Look at content material question: Be a part of with non-streaming knowledge
Having our protobuf data streaming in Amazon Redshift makes it doable to hitch streaming with non-streaming knowledge. A typical instance is combining incoming trades with consumer info knowledge already recorded within the system. Within the following question, we be a part of the incoming stream of trades with consumer info, like electronic mail, to get a listing of doable alerts targets:
choose  Â
user_info.electronic mail
from   Â
trade_events
inside be a part of  Â
user_info
on user_info.userId = trade_events.json_data.userid
the place   Â
trade_events.json_data.quantity > 1000
and trade_events.kafka_timestamp >= DATEADD(minute, -5, GETDATE())
Conclusion
The flexibility to successfully analyze and derive insights from knowledge streams, no matter their format, is essential for knowledge analytics. Though protobuf affords compelling benefits for environment friendly knowledge serialization and transmission, its binary nature can pose challenges and maybe influence efficiency in relation to analytics workloads. The answer outlined on this submit supplies a sturdy and scalable framework for organizations in search of to achieve helpful insights, detect anomalies, and make data-driven choices with agility, even in situations the place high-throughput and low-latency processing is essential. By utilizing Amazon Redshift Streaming Ingestion together with Lambda capabilities, organizations can seamlessly ingest, deserialize, and question protobuf knowledge streams, enabling close to real-time evaluation and insights.
For extra details about Amazon Redshift Streaming Ingestion, seek advice from Streaming ingestion to a materialized view.
Concerning the authors
Konstantinos Tzouvanas is a Senior Enterprise Architect on AWS, specializing in knowledge science and AI/ML. He has intensive expertise in optimizing real-time decision-making in Excessive-Frequency Buying and selling (HFT) and making use of machine studying to genomics analysis.

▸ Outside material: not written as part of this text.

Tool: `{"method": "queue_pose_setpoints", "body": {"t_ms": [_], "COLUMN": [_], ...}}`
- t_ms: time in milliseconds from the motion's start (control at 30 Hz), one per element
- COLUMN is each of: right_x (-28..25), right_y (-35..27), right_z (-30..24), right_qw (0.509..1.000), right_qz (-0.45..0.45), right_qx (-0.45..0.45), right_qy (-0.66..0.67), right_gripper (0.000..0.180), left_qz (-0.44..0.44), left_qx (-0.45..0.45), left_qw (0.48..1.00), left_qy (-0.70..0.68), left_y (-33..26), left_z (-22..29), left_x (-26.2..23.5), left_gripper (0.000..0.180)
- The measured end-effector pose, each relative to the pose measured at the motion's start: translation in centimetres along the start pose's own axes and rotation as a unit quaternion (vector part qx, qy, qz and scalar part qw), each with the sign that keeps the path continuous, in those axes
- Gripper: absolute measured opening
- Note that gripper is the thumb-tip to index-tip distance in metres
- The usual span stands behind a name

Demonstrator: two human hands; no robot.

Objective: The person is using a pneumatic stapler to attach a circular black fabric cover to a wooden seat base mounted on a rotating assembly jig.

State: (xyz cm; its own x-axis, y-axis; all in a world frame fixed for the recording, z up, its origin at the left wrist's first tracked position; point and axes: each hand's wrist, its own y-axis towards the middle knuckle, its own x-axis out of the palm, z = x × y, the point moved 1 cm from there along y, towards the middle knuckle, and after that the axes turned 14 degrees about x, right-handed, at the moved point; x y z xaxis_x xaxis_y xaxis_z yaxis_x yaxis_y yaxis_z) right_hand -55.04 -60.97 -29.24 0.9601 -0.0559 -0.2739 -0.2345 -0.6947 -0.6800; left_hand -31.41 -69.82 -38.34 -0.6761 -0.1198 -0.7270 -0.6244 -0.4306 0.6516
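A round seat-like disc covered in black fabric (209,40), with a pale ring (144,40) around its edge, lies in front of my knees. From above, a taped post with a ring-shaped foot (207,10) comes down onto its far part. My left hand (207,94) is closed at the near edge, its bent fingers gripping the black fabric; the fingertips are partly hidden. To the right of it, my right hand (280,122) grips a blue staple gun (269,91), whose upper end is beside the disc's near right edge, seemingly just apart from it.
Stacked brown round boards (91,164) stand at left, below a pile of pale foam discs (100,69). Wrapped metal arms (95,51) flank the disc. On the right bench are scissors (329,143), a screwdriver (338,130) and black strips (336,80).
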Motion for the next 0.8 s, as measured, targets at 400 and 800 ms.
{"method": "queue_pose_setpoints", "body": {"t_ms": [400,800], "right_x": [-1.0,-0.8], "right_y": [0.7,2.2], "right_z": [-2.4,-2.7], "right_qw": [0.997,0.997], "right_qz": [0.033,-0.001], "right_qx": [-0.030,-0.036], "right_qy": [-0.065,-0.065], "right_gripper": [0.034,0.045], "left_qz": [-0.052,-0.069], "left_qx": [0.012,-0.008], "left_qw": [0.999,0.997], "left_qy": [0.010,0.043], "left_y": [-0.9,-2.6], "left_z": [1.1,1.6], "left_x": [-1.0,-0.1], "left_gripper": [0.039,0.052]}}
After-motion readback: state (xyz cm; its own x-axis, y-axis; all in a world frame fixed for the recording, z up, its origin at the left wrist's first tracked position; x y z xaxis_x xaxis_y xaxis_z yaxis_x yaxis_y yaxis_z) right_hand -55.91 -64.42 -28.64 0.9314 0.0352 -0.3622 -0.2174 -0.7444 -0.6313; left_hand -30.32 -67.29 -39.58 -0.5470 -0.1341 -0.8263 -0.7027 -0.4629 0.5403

Recognized for leveraging generative AI and superior analytics, he delivers sensible, impactful options throughout industries.
Marios Parthenios is a Senior Options Architect working with Small and Medium Companies throughout Central and Japanese Europe. He empowers organizations to construct and scale their cloud options with a selected deal with Information Analytics and Generative AI workloads. He permits companies to harness the facility of knowledge and synthetic intelligence to drive innovation and digital transformation.
Pavlos Kaimakis is a Senior Options Architect at AWS who helps prospects design and implement business-critical options. With intensive expertise in product improvement and buyer assist, he focuses on delivering scalable architectures that drive enterprise worth. Exterior of labor, Pavlos is an avid traveler who enjoys exploring new locations and cultures.
John Mousa is a Senior Options Architect at AWS. He helps energy and utilities and healthcare and life sciences prospects as a part of the regulated industries workforce in Germany. John has curiosity within the areas of service integration, microservices architectures, in addition to analytics and knowledge lakes. Exterior of labor, he likes to spend time along with his household and play video video games.